Date

Apr 21, 2021

Event

Leeds-Loughborough-Nottingham Nonequilibrium Seminar

The dynamics of lattice gauge theories is characterized by an abundance of local symmetry constraints. Although errors that break gauge symmetry appear naturally in NISQ-era quantum simulators, their influence on the gauge-theory dynamics is insufficiently investigated. In this talk, we show that a small gauge breaking of strength $\lambda$ induces a staircase of long-lived prethermal plateaus. The number of prethermal plateaus increases with the number of matter fields $L$, with the last plateau being reached at a timescale $\lambda^{−L/2}$, showing an intimate relation of the concomitant slowing down of dynamics with the number of local gauge constraints. By means of a Magnus expansion, we demonstrate how exact resonances between different gauge-invariant supersectors are the main reason behind the emergence of staircase prethermalization.
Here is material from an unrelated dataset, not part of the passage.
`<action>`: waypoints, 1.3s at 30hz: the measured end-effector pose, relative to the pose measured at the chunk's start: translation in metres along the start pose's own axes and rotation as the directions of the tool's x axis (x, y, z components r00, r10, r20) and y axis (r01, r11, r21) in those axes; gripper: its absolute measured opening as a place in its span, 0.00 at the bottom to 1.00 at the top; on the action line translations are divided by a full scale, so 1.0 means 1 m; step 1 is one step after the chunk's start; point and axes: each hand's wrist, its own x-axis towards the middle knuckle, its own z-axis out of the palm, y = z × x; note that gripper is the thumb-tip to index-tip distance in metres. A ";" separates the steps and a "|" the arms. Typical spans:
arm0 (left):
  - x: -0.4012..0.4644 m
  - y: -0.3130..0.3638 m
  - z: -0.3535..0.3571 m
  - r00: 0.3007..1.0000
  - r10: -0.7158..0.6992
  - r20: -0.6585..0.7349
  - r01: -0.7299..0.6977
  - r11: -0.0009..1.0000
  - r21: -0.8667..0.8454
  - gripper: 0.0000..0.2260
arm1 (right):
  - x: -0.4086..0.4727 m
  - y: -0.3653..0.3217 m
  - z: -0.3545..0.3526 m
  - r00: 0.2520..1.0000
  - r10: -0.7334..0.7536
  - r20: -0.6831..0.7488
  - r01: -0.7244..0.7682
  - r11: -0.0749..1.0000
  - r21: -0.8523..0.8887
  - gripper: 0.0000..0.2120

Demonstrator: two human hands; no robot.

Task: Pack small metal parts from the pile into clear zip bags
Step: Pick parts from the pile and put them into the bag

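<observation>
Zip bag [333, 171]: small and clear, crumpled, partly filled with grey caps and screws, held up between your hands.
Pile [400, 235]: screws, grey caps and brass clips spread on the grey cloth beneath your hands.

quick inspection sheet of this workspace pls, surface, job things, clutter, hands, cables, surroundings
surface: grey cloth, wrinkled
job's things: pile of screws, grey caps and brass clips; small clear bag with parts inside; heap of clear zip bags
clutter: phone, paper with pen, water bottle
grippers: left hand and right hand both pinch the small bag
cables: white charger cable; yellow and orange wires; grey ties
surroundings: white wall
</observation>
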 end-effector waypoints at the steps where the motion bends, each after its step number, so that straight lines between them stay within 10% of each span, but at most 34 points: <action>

Our results bode well for NISQ quantum devices, as they indicate that the proliferation timescale of gauge-invariance violation is counterintuitively delayed exponentially in system size. From a phenomenological perspective, our work shows how prethermal behavior is significantly enriched in models with slight breaking of local gauge invariance relative to their counterparts where a global symmetry is broken.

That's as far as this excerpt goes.